It must have seemed like a good idea at the time. In April, British Prime Minister Theresa May called for a snap election in hopes of consolidating her power. Polls suggested that her Conservative Party would easily defeat the left-of-center Labour Party led by Jeremy Corbyn, an unreconstructed socialist estranged from many of his parliamentary colleagues. The vote, May said, would give the country the chance to unite behind her leadership as she guides the United Kingdom out of the European Union.
May’s gamble now looks like a grave political miscalculation. Far from gaining a mandate, the Conservatives lost their parliamentary majority in the June 8 election, in part thanks to a resurgent Corbyn’s attracting younger voters to the polls. Now no party commands enough seats to push through legislation on its own. Instead, May’s Tories must ally with a socially conservative party in Northern Ireland, the Democratic Unionist Party, to get anything passed. It’s a highly fragile base on which to build a government, and May is vulnerable to a leadership challenge if she falters.
What’s more, only days after the result, the weakened Prime Minister must begin the most daunting task a U.K. leader has faced in generations: forging a Brexit that will satisfy not only her fractured Parliament and divided country but also the 27 other E.U. member states. And she hasn’t much time to do it. May triggered the formal mechanism for leaving the E.U. in March, setting in motion a rigid two-year period of negotiations over the terms of withdrawal.
Those talks were due to begin on June 19, almost exactly a year after Britain voted to leave the E.U. Doing so will not be a simple task. Britain must first settle financial commitments already made to the bloc, worth perhaps as much as $112 billion, and clarify the future of 3 million E.U. citizens who currently reside in the U.K. as well as the 900,000 Britons living in the E.U. Once it has left, it can begin the knotty renegotiation of at least 759 trade treaties with 132 separate entities.
The election was framed as an opportunity to choose one of two ways to move forward. May’s Tories led the charge for a so-called hard Brexit, pulling Britain out of the E.U.’s single market completely so it could attempt to build new trade links with the world. The Labour Party and others advocated a soft Brexit, keeping trade and customs agreements intact. Crucially, a hard Brexit would allow the U.K. to control migration of E.U. citizens.
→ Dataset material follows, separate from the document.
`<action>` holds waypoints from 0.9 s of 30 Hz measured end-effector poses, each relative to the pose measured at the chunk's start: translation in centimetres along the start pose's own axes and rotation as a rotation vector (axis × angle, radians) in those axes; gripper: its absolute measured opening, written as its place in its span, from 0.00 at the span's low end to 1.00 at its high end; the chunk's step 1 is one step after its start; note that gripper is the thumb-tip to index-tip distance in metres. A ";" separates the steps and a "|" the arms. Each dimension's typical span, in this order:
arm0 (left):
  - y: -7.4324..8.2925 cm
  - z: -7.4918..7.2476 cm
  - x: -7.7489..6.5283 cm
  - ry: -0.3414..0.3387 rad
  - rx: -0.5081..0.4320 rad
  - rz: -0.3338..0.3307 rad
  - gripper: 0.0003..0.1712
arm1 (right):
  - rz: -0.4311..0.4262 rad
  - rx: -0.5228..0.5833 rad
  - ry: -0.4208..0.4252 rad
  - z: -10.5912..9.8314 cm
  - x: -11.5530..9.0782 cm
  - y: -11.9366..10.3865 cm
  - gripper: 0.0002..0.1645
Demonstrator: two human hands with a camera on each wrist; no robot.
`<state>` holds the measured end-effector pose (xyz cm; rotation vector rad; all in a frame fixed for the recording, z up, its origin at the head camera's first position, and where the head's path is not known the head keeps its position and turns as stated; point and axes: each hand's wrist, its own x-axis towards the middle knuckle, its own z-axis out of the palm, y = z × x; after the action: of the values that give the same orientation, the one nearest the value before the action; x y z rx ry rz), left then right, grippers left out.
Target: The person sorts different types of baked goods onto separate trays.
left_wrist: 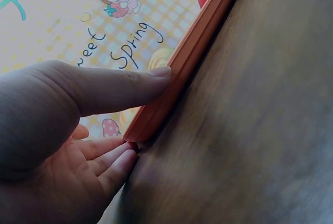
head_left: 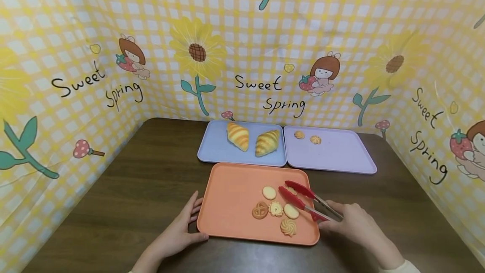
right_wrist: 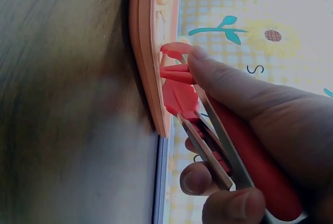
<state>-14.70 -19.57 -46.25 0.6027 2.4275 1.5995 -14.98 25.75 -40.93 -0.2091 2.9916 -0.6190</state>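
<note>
My right hand [head_left: 358, 224] grips a pair of red-tipped metal tongs [head_left: 293, 199], also large in the right wrist view. The tongs' spread red tips are on either side of a small cookie [head_left: 291, 190], which they partly hide; contact is unclear. Around them on the orange tray [head_left: 231, 205] lie a pretzel cookie [head_left: 259, 210], a scalloped cookie [head_left: 275, 209], a swirl cookie [head_left: 288, 227] and plain round cookies [head_left: 269, 192]. At the tray's near left corner, my left hand [head_left: 178, 228] touches the rim, its thumb [left_wrist: 140, 84] against the front side and fingers extended along the left.
Behind the orange tray, a blue tray [head_left: 212, 151] bears two croissants [head_left: 238, 136]. Beside it a lilac tray [head_left: 341, 151] holds two small swirled cookies [head_left: 315, 140]. Brown wooden tabletop [head_left: 125, 188] extends on both sides, and a yellow checked cloth [head_left: 242, 45] hangs around it.
</note>
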 end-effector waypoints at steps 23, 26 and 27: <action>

Under a soft Brexit, those citizens might live and work freely in the U.K., much as they do now.
But voters had other things on their minds. An exit poll found that only 28% considered Brexit the election’s most important issue. Among Labour voters, the share was only 8%. Instead, the national debate centered on the role of the state in providing public services and, after the terrorist attacks in London and Manchester, national security.
Meanwhile, the E.U. looks only more focused and confident. Since the shock of Britain’s exit vote a year ago, it has been buoyed by the defeat of populist nationalists in the Netherlands and the election of the unabashedly pro-E.U. Emmanuel Macron as President of France. Then there’s the seeming indomitability of German Chancellor Angela Merkel. Polls suggest that Europe’s strongest champion will win a fourth term in September. The talk in Brussels is of closer integration over defense and security, not the threat of dissolution. Britain looks increasingly like an outlier when it comes to pulling out.
Yet that process is bound to continue, whether or not talks begin on June 19 and even if May is chucked out of 10 Downing Street. The U.K. will leave the bloc in April 2019 even if negotiations collapse–which would be the hardest Brexit of all. At that point, Britain could face steep tariffs on monthly exports of more than $15 billion to E.U. nations, unleashing what the Confederation for British Industry called a “Pandora’s box of economic consequences.”
There was talk, in the aftermath of the surprise 2016 referendum result, that E.U. negotiators might be especially hard on the U.K. as a warning to other member states that might be considering exits. But given the U.K.’s miserable experience even before talks begin, that might look like piling on.